Bone Stromal Glutamine Renders Tumor cell PARP Inhibitor Resistance

The majority of patients with late-stage breast cancer develop distal bone metastases. The bone microenvironment can affect response to therapy, and uncovering the underlying mechanisms could help identify improved strategies for treating bone metastatic breast cancer. Here, we observed that osteoclasts reduced the sensitivity of breast cancer cells to DNA damaging agents, including cisplatin and the PARP inhibitor (PARPi) olaparib. Metabolic profiling identified elevated glutamine production by osteoclasts. Glutamine supplementation enhanced the survival of breast cancer cells treated with DNA damaging agents, while blocking glutamine uptake increased sensitivity and suppressed bone metastasis. GPX4, the critical enzyme responsible for glutathione oxidation, was upregulated in cancer cells following PARPi treatment through stress-induced ATF4-dependent transcriptional programming.

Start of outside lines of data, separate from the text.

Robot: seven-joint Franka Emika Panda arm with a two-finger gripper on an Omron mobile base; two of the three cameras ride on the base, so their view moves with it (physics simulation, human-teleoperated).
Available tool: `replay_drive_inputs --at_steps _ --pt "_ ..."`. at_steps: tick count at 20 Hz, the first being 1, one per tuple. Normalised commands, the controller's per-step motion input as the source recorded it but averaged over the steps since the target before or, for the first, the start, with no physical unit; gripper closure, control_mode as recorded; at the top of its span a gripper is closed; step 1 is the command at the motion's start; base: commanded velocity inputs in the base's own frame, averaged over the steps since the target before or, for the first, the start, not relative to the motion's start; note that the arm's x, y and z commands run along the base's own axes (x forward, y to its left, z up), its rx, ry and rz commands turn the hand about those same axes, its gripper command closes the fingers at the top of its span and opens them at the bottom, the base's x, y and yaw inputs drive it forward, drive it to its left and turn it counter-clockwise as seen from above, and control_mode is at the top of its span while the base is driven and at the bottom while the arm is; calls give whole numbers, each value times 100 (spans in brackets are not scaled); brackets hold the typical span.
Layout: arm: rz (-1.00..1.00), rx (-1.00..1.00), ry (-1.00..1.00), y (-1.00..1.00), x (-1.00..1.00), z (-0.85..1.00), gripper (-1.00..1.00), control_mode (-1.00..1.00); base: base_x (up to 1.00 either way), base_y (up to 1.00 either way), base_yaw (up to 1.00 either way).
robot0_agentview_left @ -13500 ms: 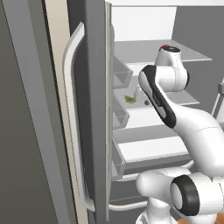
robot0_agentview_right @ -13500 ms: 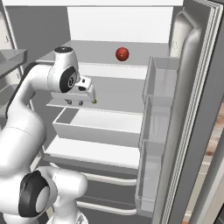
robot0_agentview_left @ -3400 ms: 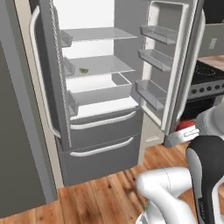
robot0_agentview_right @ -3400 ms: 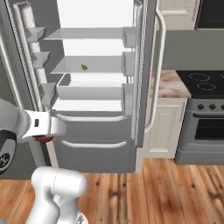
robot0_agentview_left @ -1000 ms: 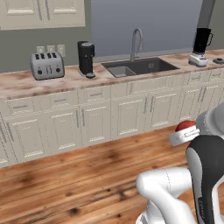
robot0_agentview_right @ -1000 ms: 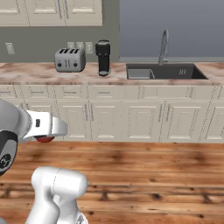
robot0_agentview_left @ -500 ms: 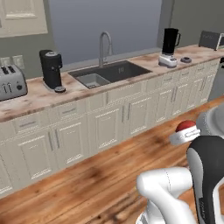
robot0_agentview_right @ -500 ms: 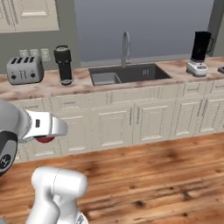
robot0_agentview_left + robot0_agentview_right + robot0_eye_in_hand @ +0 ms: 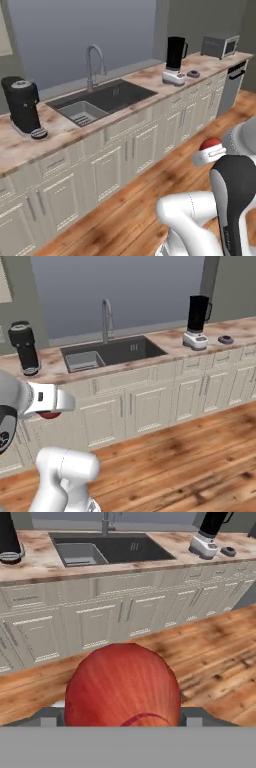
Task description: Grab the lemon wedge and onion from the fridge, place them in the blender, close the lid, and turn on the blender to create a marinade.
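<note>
A red onion (image 9: pixel 122 687) sits between my gripper's (image 9: pixel 122 714) fingers and hides their tips in the hand view. It also peeks out as a red cap at the hand (image 9: pixel 210 144) and under it (image 9: pixel 49 415). The gripper (image 9: pixel 207 154) hangs low over the wooden floor, well short of the counter. The blender (image 9: pixel 174 61) (image 9: pixel 197 317) (image 9: pixel 208 533), a black jug on a white base, stands on the counter right of the sink. The lid (image 9: pixel 193 74) (image 9: pixel 226 339) (image 9: pixel 228 550) lies on the counter just right of it. The fridge and lemon wedge are out of view.
A steel sink (image 9: pixel 102 99) with a tall tap is set in the marble counter (image 9: pixel 170 341). A black coffee machine (image 9: pixel 23 107) stands at the left, a toaster oven (image 9: pixel 219 46) at the far right. White cabinets (image 9: pixel 145 406) front the counter; wooden floor (image 9: pixel 190 456) lies between.
The whole picture has swept along the counter as the base moved: toaster gone from view, sink and blender now larger and nearer. The onion stays in the gripper.
</note>
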Motion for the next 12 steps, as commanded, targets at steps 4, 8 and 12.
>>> replay_drive_inputs --at_steps 4,8,12 --pt "0 0 0 0 0 0 100 100 100 -64 -19" --pt "0 0 0 0 0 0 100 100 100 -96 -7" --pt "0 0 0 0 0 0 100 100 100 -100 0"
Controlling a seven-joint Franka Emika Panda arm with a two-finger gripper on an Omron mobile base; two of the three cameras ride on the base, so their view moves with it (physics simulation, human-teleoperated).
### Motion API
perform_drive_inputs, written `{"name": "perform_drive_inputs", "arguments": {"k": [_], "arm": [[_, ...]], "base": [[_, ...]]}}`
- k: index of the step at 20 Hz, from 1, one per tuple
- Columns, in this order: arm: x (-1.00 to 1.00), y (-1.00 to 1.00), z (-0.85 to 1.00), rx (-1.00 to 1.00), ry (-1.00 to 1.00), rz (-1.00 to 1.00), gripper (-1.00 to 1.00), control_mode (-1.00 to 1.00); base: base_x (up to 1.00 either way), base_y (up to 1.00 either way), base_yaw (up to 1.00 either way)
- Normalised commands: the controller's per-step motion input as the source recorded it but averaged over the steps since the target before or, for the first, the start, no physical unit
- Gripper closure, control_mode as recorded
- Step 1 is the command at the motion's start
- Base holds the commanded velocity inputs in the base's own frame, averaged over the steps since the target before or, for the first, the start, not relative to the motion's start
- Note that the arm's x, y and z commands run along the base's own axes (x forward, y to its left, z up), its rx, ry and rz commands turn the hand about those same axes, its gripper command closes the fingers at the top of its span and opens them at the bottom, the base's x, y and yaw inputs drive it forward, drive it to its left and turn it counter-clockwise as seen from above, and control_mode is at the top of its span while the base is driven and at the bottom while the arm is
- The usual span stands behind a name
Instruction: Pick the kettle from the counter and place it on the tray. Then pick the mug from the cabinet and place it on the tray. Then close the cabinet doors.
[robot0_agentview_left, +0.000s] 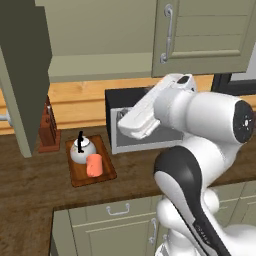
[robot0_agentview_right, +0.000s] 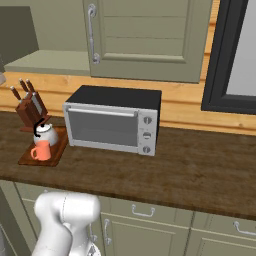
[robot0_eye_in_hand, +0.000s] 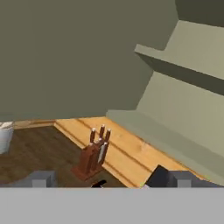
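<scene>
At left, one of the cabinet doors (robot0_agentview_left: 22, 75) hangs open; kettle (robot0_agentview_left: 82, 148) and mug (robot0_agentview_left: 94, 165) sit touching on the tray (robot0_agentview_left: 109, 170). Our gripper (robot0_eye_in_hand: 105, 180), jaws wide and empty, faces the cabinet (robot0_eye_in_hand: 183, 87); we judge we should push the door's outer edge.

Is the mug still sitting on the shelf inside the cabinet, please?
No, the orange-red mug stands on the tray beside the kettle on the counter, in the left base view.
</scene>
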Motion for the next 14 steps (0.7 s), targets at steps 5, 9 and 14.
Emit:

Increased glutamine uptake and GPX4 upregulation concertedly enhanced glutathione metabolism in cancer cells to help neutralize oxidative stress and generate PARPi resistance. Analysis of paired patient samples of primary breast tumors and bone metastases revealed significant induction of GPX4 in bone metastases. Combination therapy utilizing PARPi and zoledronate, which blocks osteoclast activity and thereby reduces the microenvironmental glutamine supply, generated a synergistic effect in reducing bone metastasis. These results identify a role for glutamine production by bone-resident cells in supporting metastatic cancer cells to overcome oxidative stress and develop resistance to DNA-damaging therapies. Overall design: 5×10^5 MDA-MB-231 cells were plated on 10 cm dishes and cultured for 24 hours. Cells were then treated with either DMSO or 40 µM Olaparib for 3 days. Cells were lysed for RNA extraction and cDNA library construction and RNA-seq analysis; Macrophages were isolated from bone marrow cells flushed from the tibia of 6-week-old C57/BL6 mice and filtered through a 70 µm cell-strainer before over-night culture in a-MEM with 10% FBS. The following day non-adherent cells were plated and supplemented with 50 ng/ml M-CSF for 2 days. 2×106 Cells were then re-plated in 12 well plates at the presence of 100 ng/ml RANKL in DMEM plus 10% FBS, with media changed every 2 days (media was changed twice a day from Day 5 and on). Matured osteoclasts and macrophages were lysed for RNA extraction and cDNA library construction and RNA-seq analysis.